• [What is being asked]
Write out, word for word, only the lines from the one containing "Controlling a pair" through the final line of the data.

──────

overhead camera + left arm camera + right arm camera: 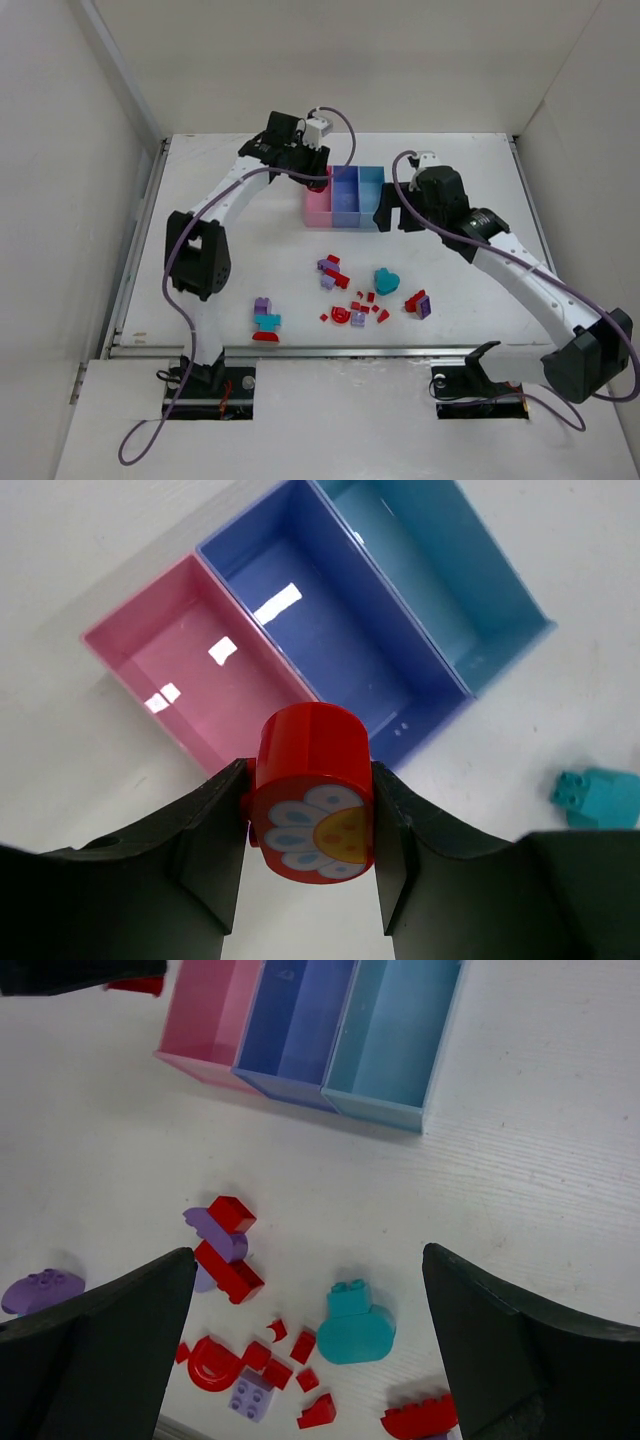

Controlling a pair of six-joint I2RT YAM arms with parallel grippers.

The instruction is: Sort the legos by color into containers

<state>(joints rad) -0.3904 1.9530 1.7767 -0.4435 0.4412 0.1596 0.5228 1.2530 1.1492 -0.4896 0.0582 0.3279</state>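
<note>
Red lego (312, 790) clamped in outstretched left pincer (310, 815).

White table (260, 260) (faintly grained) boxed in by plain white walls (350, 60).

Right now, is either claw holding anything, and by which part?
The left gripper pinches a red round piece with a flower print by its curved sides. The right gripper is open and empty.
</note>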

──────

• [Reply to the task]
Controlling a pair of six-joint I2RT YAM arms with parallel grippers.

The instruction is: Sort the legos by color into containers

<state>(joints rad) -0.3904 1.9530 1.7767 -0.4435 0.4412 0.1596 0.5228 1.2530 1.1492 -0.4896 0.0582 0.3279</state>
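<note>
Red lego (312, 790) clamped in outstretched left pincer (310, 815).

White table (260, 260) (faintly grained) boxed in by plain white walls (350, 60).

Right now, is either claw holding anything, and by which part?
The left gripper pinches a red round piece with a flower print by its curved sides. The right gripper is open and empty.
</note>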

The exercise is now finished.